The Indira Priyadarsini Pench National Park is located in Seoni and Chhindwara districts & The Pench Mowgali Sanctuary is confined to Kurai block of Seoni district.
There are four distinct seasons in the area which is distinctly common to Central india – the summer from March to the second week of June (till the first shower of monsoon), the rainy season from the second week of June to almost first week of September and the winter from November to February.
It’s advisable to stay at Touria, the main entry point to the park.
Madhya Pradesh Tourism hosts Kipling Court at touria.
- Visit the Potter’s Village at Pachdhar
- Go Boating Near The Pench Reservoir
- Unwind & Relax
The Pench National Park has its importance in the natural history of central India.
Many accolade of its natural beauty and its richness in fauna & flora have appeared in numerous literatures dating back to the 17th century.

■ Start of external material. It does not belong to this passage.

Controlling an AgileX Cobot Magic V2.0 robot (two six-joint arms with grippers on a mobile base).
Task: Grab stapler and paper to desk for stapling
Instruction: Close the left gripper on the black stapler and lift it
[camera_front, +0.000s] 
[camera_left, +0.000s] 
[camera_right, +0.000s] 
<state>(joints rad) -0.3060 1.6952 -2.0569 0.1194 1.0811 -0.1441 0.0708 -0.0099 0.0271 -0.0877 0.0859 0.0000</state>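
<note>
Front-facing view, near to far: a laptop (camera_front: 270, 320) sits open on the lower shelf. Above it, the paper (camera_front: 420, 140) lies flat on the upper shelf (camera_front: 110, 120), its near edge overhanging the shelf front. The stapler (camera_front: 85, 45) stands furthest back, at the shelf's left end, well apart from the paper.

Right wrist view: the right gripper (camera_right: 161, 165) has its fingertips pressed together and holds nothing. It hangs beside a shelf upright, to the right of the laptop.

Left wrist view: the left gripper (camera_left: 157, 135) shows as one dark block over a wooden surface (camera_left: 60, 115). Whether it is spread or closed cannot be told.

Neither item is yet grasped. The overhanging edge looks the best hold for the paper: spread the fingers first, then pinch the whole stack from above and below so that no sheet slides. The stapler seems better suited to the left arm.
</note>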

Operation Wildlife of Pench National Park
Pench National Park remains closed from 1st of July till 30th of September each year or as reviewed and declared by the Forest Department.
The Park also remains closed on the day of Holi & Diwali festival.
Every Wednesday’s, there are no excursions in the afternoon.
Each & every season offers a unique experience.
How to Reach Pench National Park
The nearest airport is Nagpur at a distance of 100 kms.
Jabalpur airport is at a distance of 200 kms.
The nearest railway stations are Nagpur, Chhindwara & Jabalpur respectively.